Dans un contexte de forte pression démographique et de pénurie de logements décents, les bailleurs imposent leurs propres règles. À N'Djamena, l'offre de logements est largement inférieure à la demande, plaçant les propriétaires en position de force. Cela leur permet de décider, sans cadre légal strict, des conditions d'accès au logement.
Refuser de louer à un célibataire masculin sous prétexte de “troubles potentiels,” de “manque de stabilité” ou de “mauvaises fréquentations” est devenu une norme dans certains quartiers.

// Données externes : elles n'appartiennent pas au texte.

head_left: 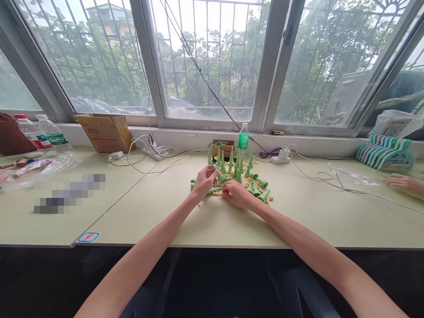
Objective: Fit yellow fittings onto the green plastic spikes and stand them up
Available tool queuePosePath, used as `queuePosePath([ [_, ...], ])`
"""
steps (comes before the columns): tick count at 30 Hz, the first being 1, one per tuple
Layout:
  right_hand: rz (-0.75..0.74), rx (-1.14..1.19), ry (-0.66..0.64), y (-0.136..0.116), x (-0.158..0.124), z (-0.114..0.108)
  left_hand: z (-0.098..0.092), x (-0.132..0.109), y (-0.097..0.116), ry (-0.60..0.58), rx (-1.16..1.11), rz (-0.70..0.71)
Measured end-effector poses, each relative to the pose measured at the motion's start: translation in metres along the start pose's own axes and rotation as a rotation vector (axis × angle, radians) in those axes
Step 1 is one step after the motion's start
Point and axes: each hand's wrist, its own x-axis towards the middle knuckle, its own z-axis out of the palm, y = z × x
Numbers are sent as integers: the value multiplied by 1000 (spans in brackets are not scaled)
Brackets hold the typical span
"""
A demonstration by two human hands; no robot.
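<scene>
My left hand [206, 180] is closed around a tilted light green plastic cone [220, 176]. Close beside it, my right hand [236, 193] rests low over the table with its fingers curled together; whatever they hold is hidden. Several green cones [237, 167] stand upright just behind my hands. More green cones [255, 189] lie on their sides to the right of my right hand. Small yellow pieces [270, 198] are scattered among the cones, and one yellow piece [217, 193] lies between my hands.
Behind the cones are a small cardboard box [224, 148] and a green-labelled bottle [243, 138]. Power strips and white cables [155, 152] run along the wall. Hangers [384, 152] and another person's hand [402, 182] are at right; a larger box [106, 132] and bottles [54, 136] at left.
</scene>
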Motion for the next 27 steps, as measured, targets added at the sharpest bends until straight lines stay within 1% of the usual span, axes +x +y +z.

Pour contourner cette exclusion, des candidats à la location doivent se présenter avec une femme, parfois comme épouse, parfois simplement comme “garantie morale.”
Cette exigence représente une forme de discrimination sociale et de genre, bien qu'elle ne soit étayée par aucun texte officiel. Elle marginalise une partie importante de la population urbaine, incluant des jeunes travailleurs, des fonctionnaires nouvellement affectés, des étudiants et des commerçants célibataires. Le droit au logement est ainsi conditionné par le statut matrimonial, contrariant les principes d'égalité et de liberté individuelle.
La persistance de ces pratiques est en partie due à l'absence de contrôle des communes dans la régulation des baux. À N'Djamena, la plupart des locations se font sans contrat formel, sans enregistrement communal et sans mécanisme de recours pour les locataires lésés. Dans ce vide institutionnel, la “loi de ceux qui ont construit” s'impose, permettant aux propriétaires de fixer les règles à leur guise.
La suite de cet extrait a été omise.